All pictures must be left out as you transcribe the lines from the first line of the data to the line containing "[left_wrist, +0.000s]", both included.

Data listing:

******

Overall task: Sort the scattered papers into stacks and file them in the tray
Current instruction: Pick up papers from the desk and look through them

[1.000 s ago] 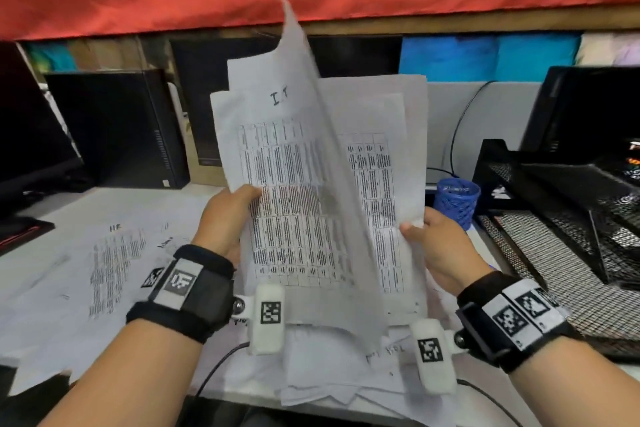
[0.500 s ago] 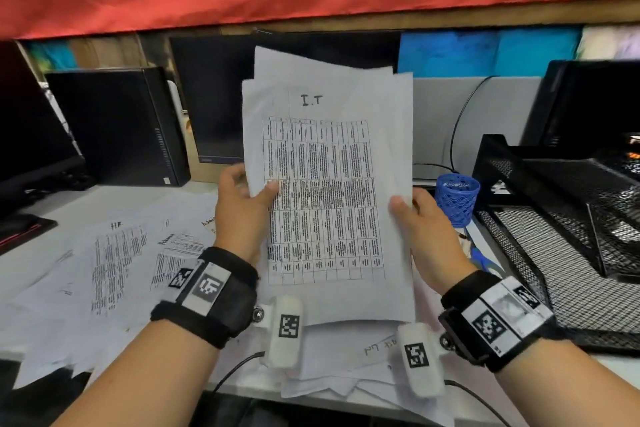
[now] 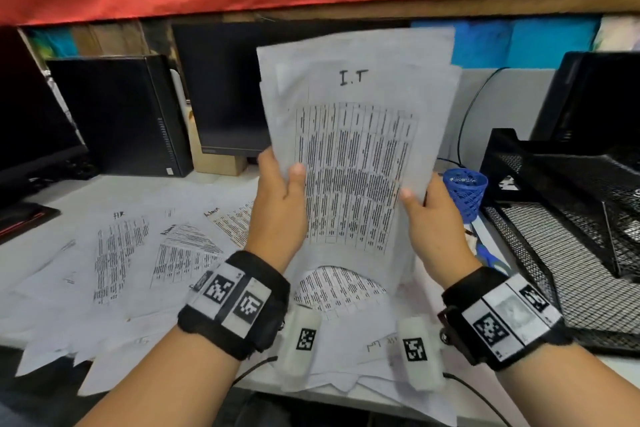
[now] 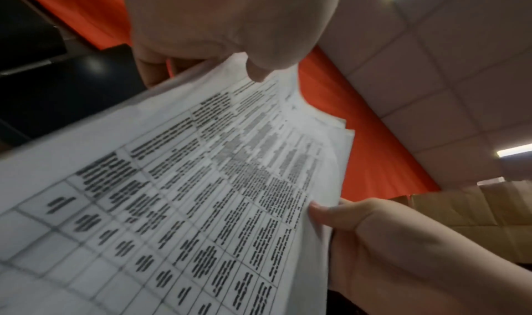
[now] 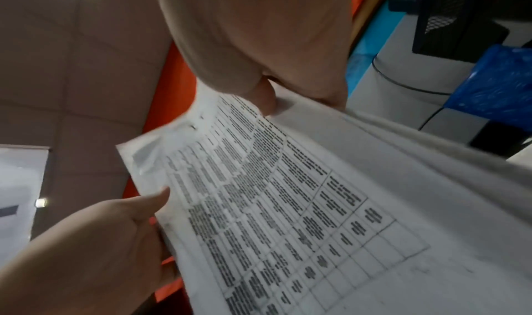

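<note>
We hold the I.T stack [image 3: 356, 163] upright, left hand [image 3: 278, 208] and right hand [image 3: 433, 222] each in a pinch grip on a side edge. Sheets sit uneven at the top; loosening either pinch likely drops some onto the loose papers [image 3: 121, 253] on the table [image 3: 214, 180], short of the tray [image 3: 571, 253].

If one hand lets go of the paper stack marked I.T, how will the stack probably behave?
The I.T stack would probably flop over: its lower part already bows outward though the left hand and right hand both pinch its sides. The sheets may also slide apart, since their top edges sit staggered. It looks light; one hand could likely carry it.
</note>
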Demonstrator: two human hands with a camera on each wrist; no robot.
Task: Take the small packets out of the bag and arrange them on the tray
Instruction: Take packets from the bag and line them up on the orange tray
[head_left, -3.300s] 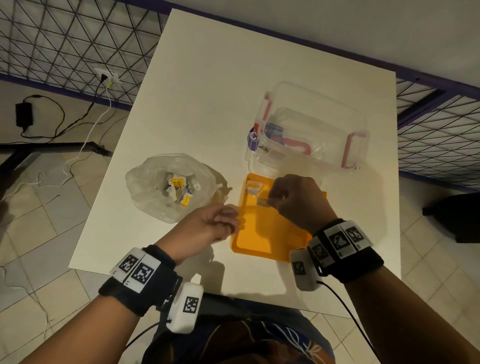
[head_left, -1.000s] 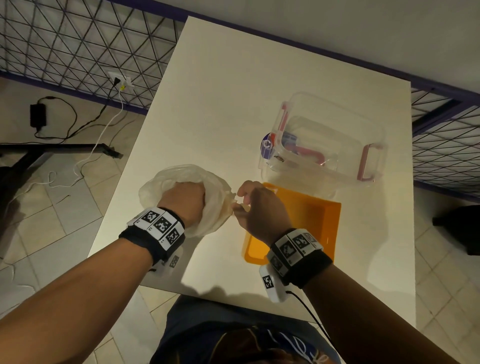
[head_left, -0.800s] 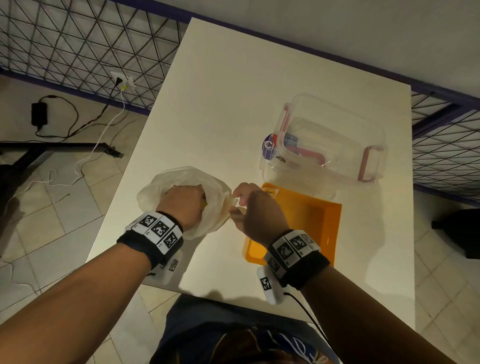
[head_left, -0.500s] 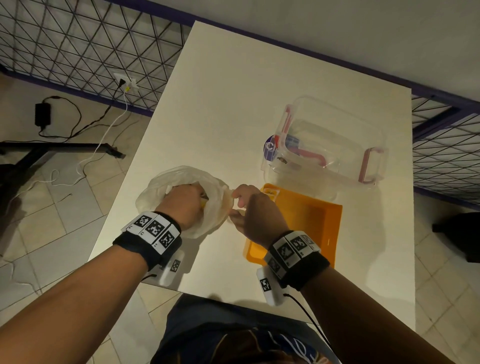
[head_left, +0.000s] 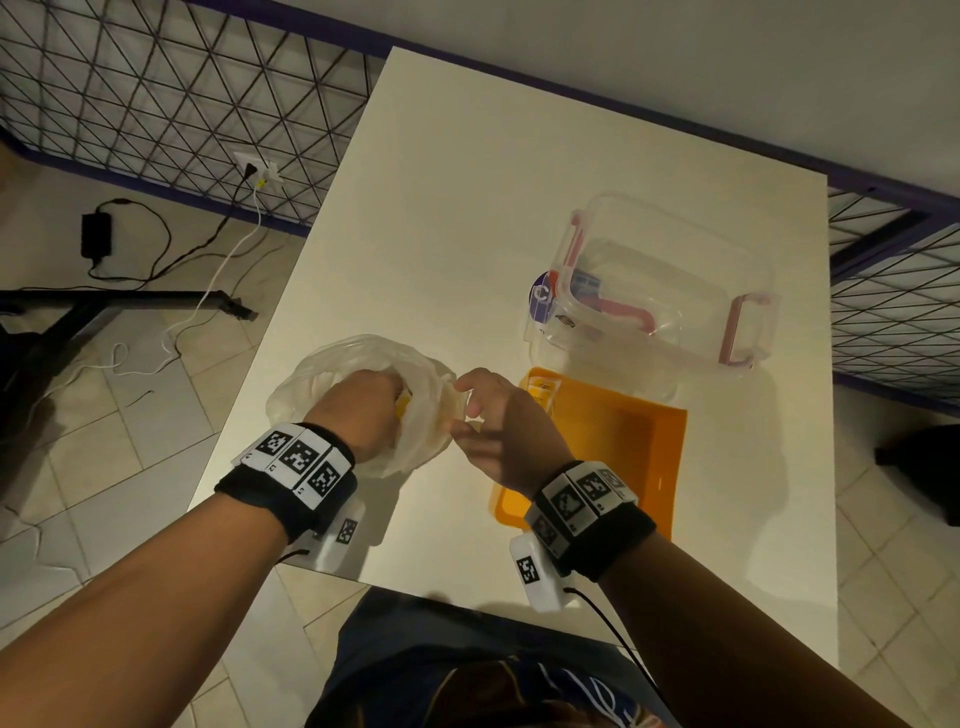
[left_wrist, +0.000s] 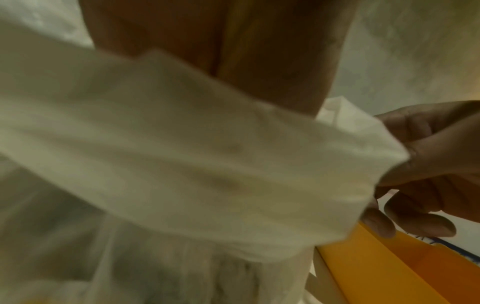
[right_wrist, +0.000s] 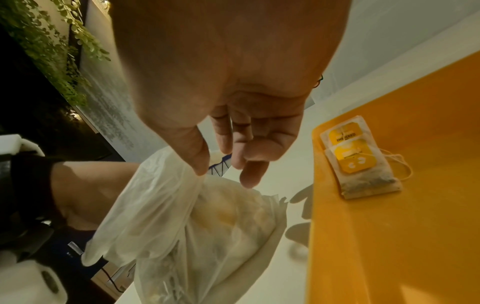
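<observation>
Left hand (head_left: 358, 410) buried in bag (head_left: 317, 374), fingers hidden by plastic; cannot tell if curled on a packet. Right hand (head_left: 498, 421) pinching bag rim between thumb and fingertips (right_wrist: 200, 164), holding mouth open. Bag just left of orange tray (head_left: 654, 467) on tabletop (head_left: 467, 208); two packets (right_wrist: 358, 158) overlapped in tray's far-left corner, rest inside bag. Risks: thin rim slipping from pinch, mouth collapsing round left wrist; blind grab pulling several packets or snagging strings; bag dragged off tabletop's near edge.
</observation>
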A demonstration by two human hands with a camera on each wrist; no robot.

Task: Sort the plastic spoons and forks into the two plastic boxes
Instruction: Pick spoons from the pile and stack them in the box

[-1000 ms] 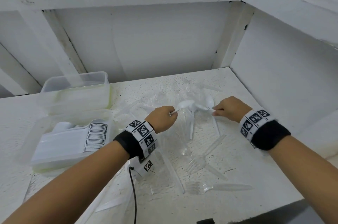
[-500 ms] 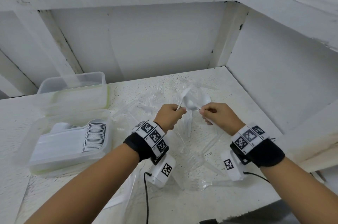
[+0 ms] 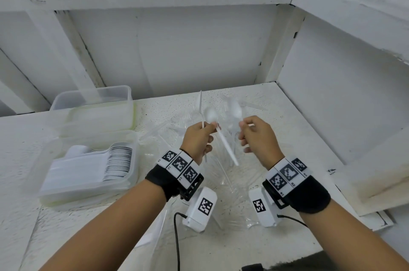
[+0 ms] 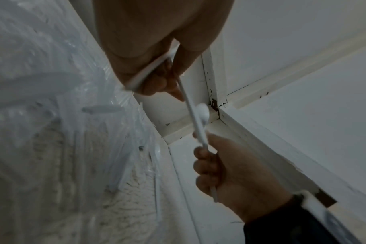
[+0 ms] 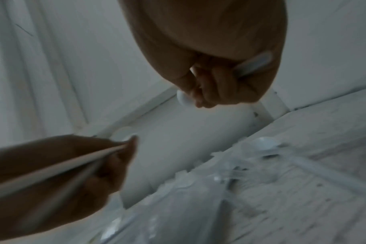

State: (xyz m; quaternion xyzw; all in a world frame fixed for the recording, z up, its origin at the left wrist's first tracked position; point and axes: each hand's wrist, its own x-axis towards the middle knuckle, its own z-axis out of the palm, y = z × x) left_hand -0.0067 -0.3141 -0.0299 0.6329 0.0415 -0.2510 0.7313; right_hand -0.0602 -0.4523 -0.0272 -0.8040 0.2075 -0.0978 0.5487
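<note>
Near box (image 3: 88, 186) already holds a full row of spoons; far box (image 3: 93, 102) looks empty. Your left hand (image 3: 198, 138) grips two spoons (image 3: 211, 116), your right hand (image 3: 257, 138) grips one, above the clear forks (image 3: 221, 173) left on the table.

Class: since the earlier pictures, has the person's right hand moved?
Yes. The right hand has risen off the table and come toward the left hand, with a spoon.

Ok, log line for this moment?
left hand: holds white spoons | right hand: holds spoon | near box: spoons stacked
</note>
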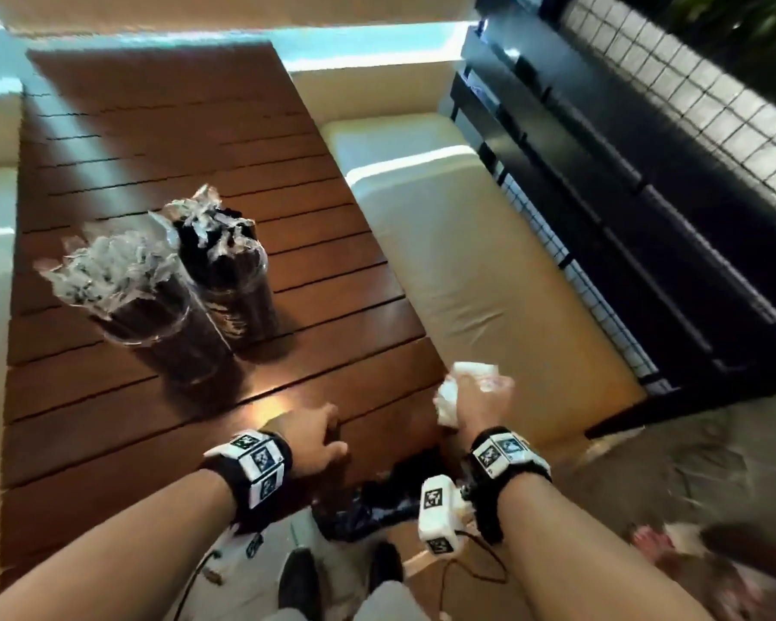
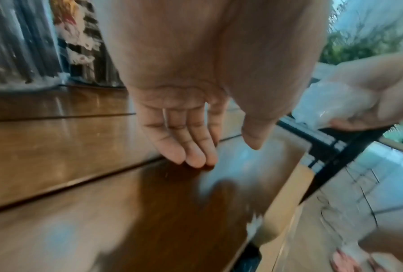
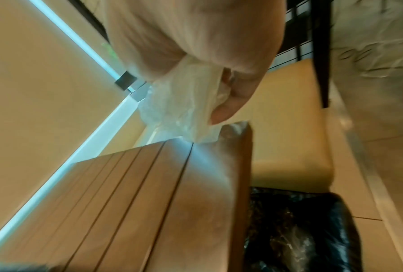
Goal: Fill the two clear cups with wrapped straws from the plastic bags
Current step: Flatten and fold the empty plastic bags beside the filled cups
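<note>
Right hand [image 1: 476, 396] clutches crumpled plastic bag [image 1: 451, 396]

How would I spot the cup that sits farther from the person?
On the brown slatted wooden table stand two clear plastic cups of dark wrapped straws. The farther cup is on the right, nearer the cream bench; black shows among its wrapper tips.

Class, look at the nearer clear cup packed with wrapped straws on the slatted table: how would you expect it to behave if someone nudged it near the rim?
The nearer clear cup looks tall and narrow, with wrapped straws fanning above its rim, so it may tip rather than slide. Being thin clear plastic, its wall would probably flex. It stands close beside the second cup, which might be knocked too.
</note>
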The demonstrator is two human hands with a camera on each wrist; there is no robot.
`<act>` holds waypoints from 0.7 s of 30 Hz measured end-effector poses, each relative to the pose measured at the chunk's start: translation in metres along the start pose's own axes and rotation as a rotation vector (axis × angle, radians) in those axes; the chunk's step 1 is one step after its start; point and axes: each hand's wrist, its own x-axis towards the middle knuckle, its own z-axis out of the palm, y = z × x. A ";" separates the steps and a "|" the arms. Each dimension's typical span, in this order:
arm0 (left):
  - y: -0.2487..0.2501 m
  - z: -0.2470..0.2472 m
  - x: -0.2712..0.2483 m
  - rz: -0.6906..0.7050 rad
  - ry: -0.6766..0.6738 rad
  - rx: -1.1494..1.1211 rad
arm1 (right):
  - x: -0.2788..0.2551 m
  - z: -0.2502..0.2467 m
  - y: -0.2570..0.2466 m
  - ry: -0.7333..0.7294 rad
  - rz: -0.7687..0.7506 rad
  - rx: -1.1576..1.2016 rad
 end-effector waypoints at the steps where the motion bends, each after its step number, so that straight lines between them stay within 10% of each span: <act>1: -0.002 0.009 -0.003 -0.006 0.008 -0.005 | -0.011 -0.020 -0.002 0.081 0.027 -0.028; 8: -0.013 0.028 -0.010 -0.013 0.161 -0.126 | 0.001 -0.047 0.081 0.094 0.255 -0.181; 14: -0.014 0.045 -0.011 0.000 0.313 -0.072 | 0.035 0.031 0.166 -0.256 0.321 -0.397; 21: -0.016 0.053 -0.013 0.002 0.417 -0.010 | 0.103 0.128 0.236 -0.341 0.319 -0.579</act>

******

Result for this task:
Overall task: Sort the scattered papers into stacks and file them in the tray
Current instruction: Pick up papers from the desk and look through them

[1.000 s ago] 
[0.500 s ago] 
[now] 
[now] 
[now] 

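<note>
We hold the I.T stack [image 3: 356, 163] upright, left hand [image 3: 278, 208] and right hand [image 3: 433, 222] each in a pinch grip on a side edge. Sheets sit uneven at the top; loosening either pinch likely drops some onto the loose papers [image 3: 121, 253] on the table [image 3: 214, 180], short of the tray [image 3: 571, 253].

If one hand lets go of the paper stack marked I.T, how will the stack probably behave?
The I.T stack would probably flop over: its lower part already bows outward though the left hand and right hand both pinch its sides. The sheets may also slide apart, since their top edges sit staggered. It looks light; one hand could likely carry it.
</note>
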Demonstrator: two human hands with a camera on each wrist; no robot.
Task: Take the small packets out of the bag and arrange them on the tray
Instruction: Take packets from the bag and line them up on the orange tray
[head_left, -3.300s] 
[head_left, -1.000s] 
[head_left, -0.800s] 
[head_left, -0.500s] 
[head_left, +0.000s] 
[left_wrist, +0.000s] 

The response above is complete.